■ **TASK TO COMPLETE**
Write out all entries word for word.

■ **DATA FOR PROCESSING**
********

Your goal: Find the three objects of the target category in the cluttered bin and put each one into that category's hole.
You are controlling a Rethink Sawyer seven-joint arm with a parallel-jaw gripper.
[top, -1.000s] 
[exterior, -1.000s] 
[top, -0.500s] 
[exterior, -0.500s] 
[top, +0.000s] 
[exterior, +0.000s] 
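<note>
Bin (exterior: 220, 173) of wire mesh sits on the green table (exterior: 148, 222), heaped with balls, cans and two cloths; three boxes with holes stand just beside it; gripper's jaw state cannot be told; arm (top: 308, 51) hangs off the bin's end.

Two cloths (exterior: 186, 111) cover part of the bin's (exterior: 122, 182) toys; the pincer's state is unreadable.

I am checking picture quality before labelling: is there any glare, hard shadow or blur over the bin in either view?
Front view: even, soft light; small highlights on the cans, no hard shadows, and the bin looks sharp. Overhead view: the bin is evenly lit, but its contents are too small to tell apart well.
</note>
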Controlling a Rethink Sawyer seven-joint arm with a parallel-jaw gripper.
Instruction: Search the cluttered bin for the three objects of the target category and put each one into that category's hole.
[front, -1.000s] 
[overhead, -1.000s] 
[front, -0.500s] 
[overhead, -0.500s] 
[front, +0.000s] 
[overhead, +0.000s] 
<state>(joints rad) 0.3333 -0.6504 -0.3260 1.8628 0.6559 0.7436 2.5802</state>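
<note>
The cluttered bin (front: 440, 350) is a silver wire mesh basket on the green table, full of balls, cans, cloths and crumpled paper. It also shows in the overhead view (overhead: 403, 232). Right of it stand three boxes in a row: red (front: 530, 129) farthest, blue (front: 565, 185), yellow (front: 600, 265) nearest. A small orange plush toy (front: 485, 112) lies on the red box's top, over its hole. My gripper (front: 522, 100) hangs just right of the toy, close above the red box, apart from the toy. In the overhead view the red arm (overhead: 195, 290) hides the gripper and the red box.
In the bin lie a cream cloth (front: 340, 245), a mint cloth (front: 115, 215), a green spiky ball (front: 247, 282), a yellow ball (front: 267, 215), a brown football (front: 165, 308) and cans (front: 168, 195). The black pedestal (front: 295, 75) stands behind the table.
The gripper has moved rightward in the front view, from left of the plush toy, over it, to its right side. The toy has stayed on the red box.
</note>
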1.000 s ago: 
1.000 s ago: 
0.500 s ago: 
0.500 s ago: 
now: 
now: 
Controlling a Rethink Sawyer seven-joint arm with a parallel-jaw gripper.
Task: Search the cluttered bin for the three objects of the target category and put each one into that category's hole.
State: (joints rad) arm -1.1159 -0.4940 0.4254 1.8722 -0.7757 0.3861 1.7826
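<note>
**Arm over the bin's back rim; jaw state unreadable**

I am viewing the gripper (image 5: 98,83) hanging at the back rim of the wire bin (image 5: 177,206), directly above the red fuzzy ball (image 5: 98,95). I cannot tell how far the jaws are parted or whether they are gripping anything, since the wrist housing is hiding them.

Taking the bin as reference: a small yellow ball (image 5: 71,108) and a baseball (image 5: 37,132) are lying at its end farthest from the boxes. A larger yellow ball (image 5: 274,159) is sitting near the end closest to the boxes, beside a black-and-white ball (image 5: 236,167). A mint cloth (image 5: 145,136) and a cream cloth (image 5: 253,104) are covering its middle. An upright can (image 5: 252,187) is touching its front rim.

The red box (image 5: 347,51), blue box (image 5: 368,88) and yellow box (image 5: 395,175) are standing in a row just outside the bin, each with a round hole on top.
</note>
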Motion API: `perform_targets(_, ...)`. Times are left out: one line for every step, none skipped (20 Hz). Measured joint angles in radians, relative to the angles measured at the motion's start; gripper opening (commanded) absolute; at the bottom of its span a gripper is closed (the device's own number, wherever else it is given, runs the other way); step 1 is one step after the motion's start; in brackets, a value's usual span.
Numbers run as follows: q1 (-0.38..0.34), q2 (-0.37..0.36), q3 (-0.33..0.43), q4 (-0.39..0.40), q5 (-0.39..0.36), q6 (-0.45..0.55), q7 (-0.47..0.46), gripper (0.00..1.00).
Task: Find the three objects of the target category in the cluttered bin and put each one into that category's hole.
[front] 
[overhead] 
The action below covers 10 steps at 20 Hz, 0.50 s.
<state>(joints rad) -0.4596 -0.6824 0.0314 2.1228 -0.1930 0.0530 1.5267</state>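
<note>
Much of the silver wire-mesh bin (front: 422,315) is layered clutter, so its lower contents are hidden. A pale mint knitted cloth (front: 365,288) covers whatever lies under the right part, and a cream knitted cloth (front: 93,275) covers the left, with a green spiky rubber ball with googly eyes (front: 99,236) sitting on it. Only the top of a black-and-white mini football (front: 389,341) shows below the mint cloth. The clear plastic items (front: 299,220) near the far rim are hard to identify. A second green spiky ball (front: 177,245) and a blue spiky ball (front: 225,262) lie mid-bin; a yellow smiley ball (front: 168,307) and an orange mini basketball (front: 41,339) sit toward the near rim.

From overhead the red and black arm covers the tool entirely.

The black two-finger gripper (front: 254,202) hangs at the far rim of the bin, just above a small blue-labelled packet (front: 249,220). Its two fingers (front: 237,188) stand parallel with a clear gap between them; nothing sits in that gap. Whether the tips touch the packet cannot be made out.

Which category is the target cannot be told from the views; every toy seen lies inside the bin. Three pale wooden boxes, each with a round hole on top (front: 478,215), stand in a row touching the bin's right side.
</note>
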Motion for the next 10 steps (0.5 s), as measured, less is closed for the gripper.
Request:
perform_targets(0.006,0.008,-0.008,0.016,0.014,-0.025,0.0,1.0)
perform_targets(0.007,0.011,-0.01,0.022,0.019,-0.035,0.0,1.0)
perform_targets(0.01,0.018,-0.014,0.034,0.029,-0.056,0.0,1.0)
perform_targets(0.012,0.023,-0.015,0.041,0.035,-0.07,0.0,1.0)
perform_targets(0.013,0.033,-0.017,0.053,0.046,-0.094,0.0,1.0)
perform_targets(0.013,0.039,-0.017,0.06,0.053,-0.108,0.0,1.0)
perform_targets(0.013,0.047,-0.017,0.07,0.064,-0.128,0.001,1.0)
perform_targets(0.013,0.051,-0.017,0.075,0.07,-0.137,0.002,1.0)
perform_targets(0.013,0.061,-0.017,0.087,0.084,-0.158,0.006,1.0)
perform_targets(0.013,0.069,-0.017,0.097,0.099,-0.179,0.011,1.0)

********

■ **SOLUTION TO THE EXERCISE**
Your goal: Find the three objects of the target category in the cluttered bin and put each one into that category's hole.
You are controlling a Rethink Sawyer seven-joint arm with a parallel-jaw gripper.
[top, -1.000s] 
[exterior, -1.000s] 
[top, -0.500s] 
[exterior, -0.500s] 
[top, +0.000s] 
[exterior, +0.000s] 
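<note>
Bin (exterior: 220, 173) of wire mesh sits on the green table (exterior: 148, 222), heaped with balls, cans and two cloths; three boxes with holes stand just beside it; gripper's jaw state cannot be told; arm (top: 308, 51) hangs off the bin's end.

Two cloths (exterior: 186, 111) cover part of the bin's (exterior: 122, 182) toys; the pincer's state is unreadable.

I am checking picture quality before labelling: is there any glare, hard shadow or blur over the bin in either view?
Front view: even, soft light; small highlights on the cans, no hard shadows, and the bin looks sharp. Overhead view: the bin is evenly lit, but its contents are too small to tell apart well.
</note>
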Controlling a Rethink Sawyer seven-joint arm with a parallel-jaw gripper.
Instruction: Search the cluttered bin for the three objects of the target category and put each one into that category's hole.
[front, -1.000s] 
[overhead, -1.000s] 
[front, -0.500s] 
[overhead, -0.500s] 
[front, +0.000s] 
[overhead, +0.000s] 
<state>(joints rad) 0.3333 -0.6504 -0.3260 1.8628 0.6559 0.7436 2.5802</state>
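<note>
The cluttered bin (front: 440, 350) is a silver wire mesh basket on the green table, full of balls, cans, cloths and crumpled paper. It also shows in the overhead view (overhead: 403, 232). Right of it stand three boxes in a row: red (front: 530, 129) farthest, blue (front: 565, 185), yellow (front: 600, 265) nearest. A small orange plush toy (front: 485, 112) lies on the red box's top, over its hole. My gripper (front: 522, 100) hangs just right of the toy, close above the red box, apart from the toy. In the overhead view the red arm (overhead: 195, 290) hides the gripper and the red box.
In the bin lie a cream cloth (front: 340, 245), a mint cloth (front: 115, 215), a green spiky ball (front: 247, 282), a yellow ball (front: 267, 215), a brown football (front: 165, 308) and cans (front: 168, 195). The black pedestal (front: 295, 75) stands behind the table.
The gripper has moved rightward in the front view, from left of the plush toy, over it, to its right side. The toy has stayed on the red box.
</note>
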1.000 s ago: 
1.000 s ago: 
0.500 s ago: 
0.500 s ago: 
now: 
now: 
Controlling a Rethink Sawyer seven-joint arm with a parallel-jaw gripper.
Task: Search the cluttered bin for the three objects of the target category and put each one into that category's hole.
State: (joints rad) arm -1.1159 -0.4940 0.4254 1.8722 -0.7757 0.3861 1.7826
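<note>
**Arm over the bin's back rim; jaw state unreadable**

I am viewing the gripper (image 5: 98,83) hanging at the back rim of the wire bin (image 5: 177,206), directly above the red fuzzy ball (image 5: 98,95). I cannot tell how far the jaws are parted or whether they are gripping anything, since the wrist housing is hiding them.

Taking the bin as reference: a small yellow ball (image 5: 71,108) and a baseball (image 5: 37,132) are lying at its end farthest from the boxes. A larger yellow ball (image 5: 274,159) is sitting near the end closest to the boxes, beside a black-and-white ball (image 5: 236,167). A mint cloth (image 5: 145,136) and a cream cloth (image 5: 253,104) are covering its middle. An upright can (image 5: 252,187) is touching its front rim.

The red box (image 5: 347,51), blue box (image 5: 368,88) and yellow box (image 5: 395,175) are standing in a row just outside the bin, each with a round hole on top.
</note>
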Motion API: `perform_targets(_, ...)`. Times are left out: one line for every step, none skipped (20 Hz). Measured joint angles in radians, relative to the angles measured at the motion's start; gripper opening (commanded) absolute; at the bottom of its span a gripper is closed (the device's own number, wherever else it is given, runs the other way); step 1 is one step after the motion's start; in brackets, a value's usual span.
Numbers run as follows: q1 (-0.38..0.34), q2 (-0.37..0.36), q3 (-0.33..0.43), q4 (-0.39..0.40), q5 (-0.39..0.36), q6 (-0.45..0.55), q7 (-0.47..0.46), gripper (0.00..1.00).
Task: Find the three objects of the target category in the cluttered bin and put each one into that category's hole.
[front] 
[overhead] 
The action below covers 10 steps at 20 Hz, 0.50 s.
<state>(joints rad) -0.4596 -0.6824 0.0314 2.1228 -0.1930 0.0530 1.5267</state>
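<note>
Much of the silver wire-mesh bin (front: 422,315) is layered clutter, so its lower contents are hidden. A pale mint knitted cloth (front: 365,288) covers whatever lies under the right part, and a cream knitted cloth (front: 93,275) covers the left, with a green spiky rubber ball with googly eyes (front: 99,236) sitting on it. Only the top of a black-and-white mini football (front: 389,341) shows below the mint cloth. The clear plastic items (front: 299,220) near the far rim are hard to identify. A second green spiky ball (front: 177,245) and a blue spiky ball (front: 225,262) lie mid-bin; a yellow smiley ball (front: 168,307) and an orange mini basketball (front: 41,339) sit toward the near rim.

From overhead the red and black arm covers the tool entirely.

The black two-finger gripper (front: 254,202) hangs at the far rim of the bin, just above a small blue-labelled packet (front: 249,220). Its two fingers (front: 237,188) stand parallel with a clear gap between them; nothing sits in that gap. Whether the tips touch the packet cannot be made out.

Which category is the target cannot be told from the views; every toy seen lies inside the bin. Three pale wooden boxes, each with a round hole on top (front: 478,215), stand in a row touching the bin's right side.
</note>
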Motion for the next 10 steps (0.5 s), as measured, less is closed for the gripper.
Request:
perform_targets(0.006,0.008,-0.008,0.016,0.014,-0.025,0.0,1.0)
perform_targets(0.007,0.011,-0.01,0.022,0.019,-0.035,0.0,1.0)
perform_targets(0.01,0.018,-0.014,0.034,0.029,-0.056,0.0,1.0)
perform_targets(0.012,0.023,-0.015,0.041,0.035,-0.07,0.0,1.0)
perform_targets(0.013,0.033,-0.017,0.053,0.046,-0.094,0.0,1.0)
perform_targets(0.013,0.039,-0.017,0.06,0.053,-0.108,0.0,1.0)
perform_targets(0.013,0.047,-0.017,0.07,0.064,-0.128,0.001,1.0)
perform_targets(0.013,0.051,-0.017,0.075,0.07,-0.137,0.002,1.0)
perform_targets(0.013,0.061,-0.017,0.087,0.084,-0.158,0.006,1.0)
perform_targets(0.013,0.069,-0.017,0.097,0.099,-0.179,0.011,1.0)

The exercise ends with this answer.